UMEM Educational Pearls

Femoral venous access is typically limited to the acute resuscitation of critically-ill patients. Several practice-guidelines recommend avoiding the femoral site, or removal once admitted to the ICU, because of the risk of catheter-related bloodstream infection (CRBI) and deep-vein thrombosis (DVT).

A recent systematic review and meta-analysis (including two randomized-control trials and eight cohort-studies) evaluated the risk of CRBI and DVT for catheters placed in either the internal jugular, subclavian, or femoral-venous sites. No difference in the rate of CRBI or DVT was found between the three sites, although the DVT data was less robust (i.e., contained heterogeneous data).

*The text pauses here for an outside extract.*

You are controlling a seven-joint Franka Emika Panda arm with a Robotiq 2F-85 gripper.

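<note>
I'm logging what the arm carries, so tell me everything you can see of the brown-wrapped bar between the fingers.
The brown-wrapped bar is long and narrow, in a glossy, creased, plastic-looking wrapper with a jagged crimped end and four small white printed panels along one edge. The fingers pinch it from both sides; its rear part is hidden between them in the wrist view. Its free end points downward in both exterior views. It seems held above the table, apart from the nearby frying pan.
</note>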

The authors hypothesized that improvements in sterility during central-line placement (e.g., full-barrier precautions), improved nursing care (e.g., central-line site care), and ultrasound guidance may have led to a reduction in femoral site complications. 

Although a prospective randomized-control trial is necessary to confirm these results, this meta-analysis challenges the traditional teaching that femoral central-access should be avoided.


Marik, P. et al. The risk of catheter-related bloodstream infection with femoral venous catheters as compared to subclavian and internal jugular venous catheters: A systematic review of the literature and meta-analysis Crit Care Med. 2012 Aug;40(8):2479-85.